To understand how people in hockey analytics circles treat shot quality, start by going back a decade and looking at how baseball analytics treated a catcher’s impact behind the plate. In 2000, Keith Woolner wrote:
“If there is a true game-calling ability, it lies below the threshold of detection…. Players would need to play thousands more games than they actually do to have enough data to successfully detect such a skill statistically.”
Essentially the argument was that a catcher’s ability to affect outcomes through game calling and pitch framing was regarded as minimal because the data wasn’t there to prove it. As a catcher I could identify important aspects of the game that data ignored. It was incomplete and was being analyzed without regards to context. As a goaltender arguing the merits of shot quality it had a very familiar tone.
Thirteen years later the conclusion changed. As Ben Lindbergh wrote this past May:
" [Yadier] Molina has saved his teams 111 runs - or, using the standard 10-runs-to-a-win conversion, about 11 wins - because of framing from 2008 to 2013."
In other words, his impact behind the plate went from being completely minimalized to being as valuable as Giancarlo Stanton in regards to WAR thanks to the availability of better data.

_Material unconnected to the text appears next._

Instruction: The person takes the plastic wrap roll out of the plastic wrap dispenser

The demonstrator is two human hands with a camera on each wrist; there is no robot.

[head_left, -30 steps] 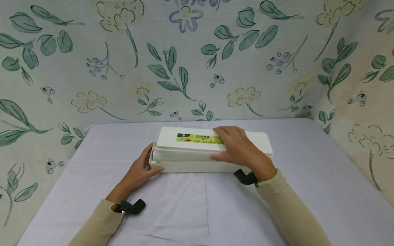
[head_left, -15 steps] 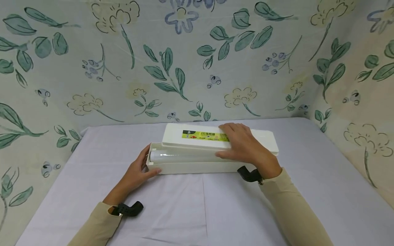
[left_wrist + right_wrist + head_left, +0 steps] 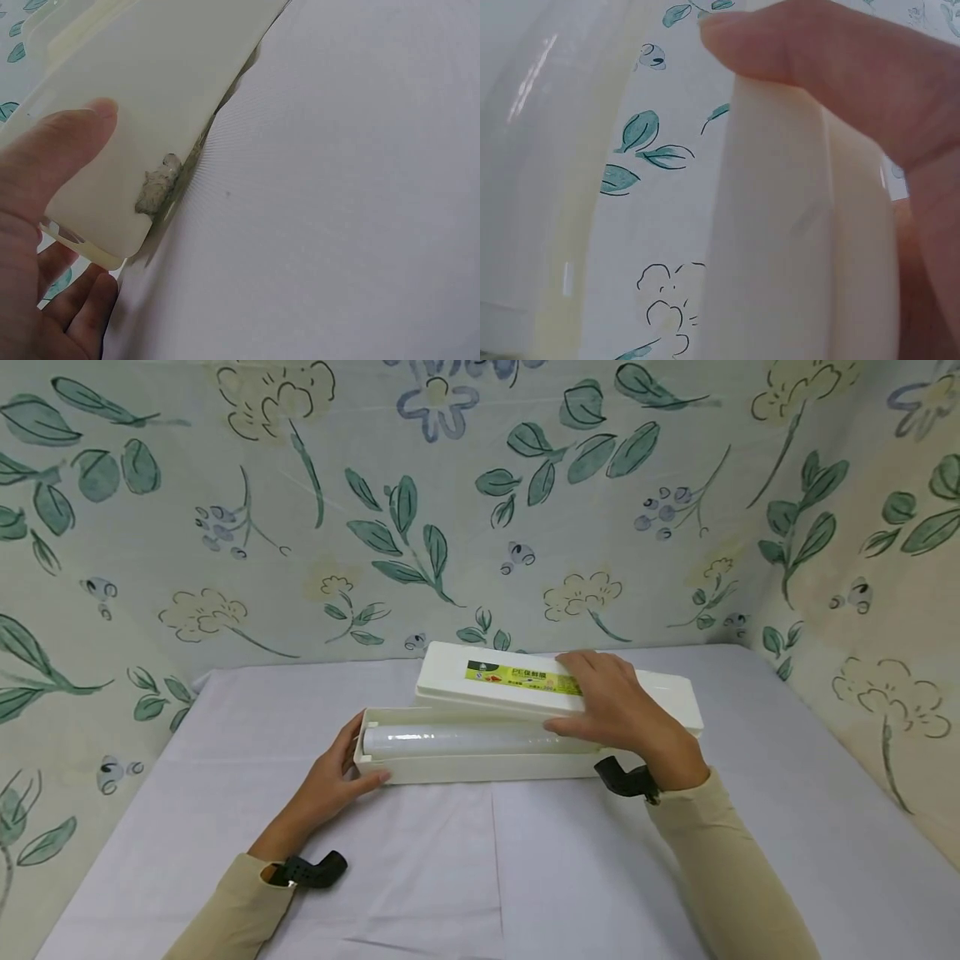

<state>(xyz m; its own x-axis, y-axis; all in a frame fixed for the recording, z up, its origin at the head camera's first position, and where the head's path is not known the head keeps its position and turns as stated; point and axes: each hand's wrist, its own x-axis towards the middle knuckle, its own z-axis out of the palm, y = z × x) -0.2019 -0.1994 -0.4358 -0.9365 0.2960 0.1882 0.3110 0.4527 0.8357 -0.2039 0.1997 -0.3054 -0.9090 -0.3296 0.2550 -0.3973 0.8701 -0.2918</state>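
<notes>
A long white plastic wrap box [image 3: 480, 767] lies on the table with a roll of plastic wrap [image 3: 450, 739] showing inside. My left hand [image 3: 337, 777] grips the box's left end, thumb on the front wall, fingers around the end. In the left wrist view a greyish tape-like patch [image 3: 157, 187] sits on the box's lower edge. My right hand [image 3: 618, 710] holds the white lid [image 3: 495, 697], thumb on its near edge and fingers over the far side. The lid, with a green-yellow label [image 3: 522, 677], is tilted above and behind the box; its right part hides the roll's right end.
A white cloth [image 3: 420, 868] covers the table beneath the box. Behind and at both sides hangs a floral curtain [image 3: 465, 510]. Black bands with camera mounts [image 3: 318, 870] sit on both wrists.
My right hand has lifted the lid off the box, moving it up, back and to the right. The roll inside has come into view. My left hand stays on the box's left end.
</notes>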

What it shows us is that relying solely on flawed data leads to flawed conclusions. It’s a problem that creates analytical blind spots across all sports. But when it comes to hockey and shot quality, I’ve decided to fill in the blind spot. To do so, I needed better data. This is where the Shot Quality Project began.
Everybody understands that there is a difference between Steven Stamkos on a breakaway and a Hal Gill point shot. The primary discussion point centers around the impact it has on large samples and whether it is something that can be influenced by a coaching system.
In order to prove shot quality - the white unicorn of the #fancystat world - actually exists, I decided to investigate the current available information and assess if there was a way to identify and mine better data. As you would guess, shot quality includes variables such as distance, type of shot and game situation. Alan Ryder’s study confirmed distance as being a determining factor in goal probability. So using shot location, I charted more than 33,000 shots on goal. The colour value is a representation of save percentage and it clearly indicates that the closer to the goal, the more difficult it is for goaltenders to have success.
I then focused on penalty-kill situations. Isolating shorthanded shots provided a different look than all situations. There is less consistency and the gradation is not as consistent. High-scoring areas can be found out to the high slot and certain point shots.
My next step was to assess how the data was collected. The Ryder study used distance to differentiate quality. This data was mined from the HTML play-by-play data provided by NHL.com.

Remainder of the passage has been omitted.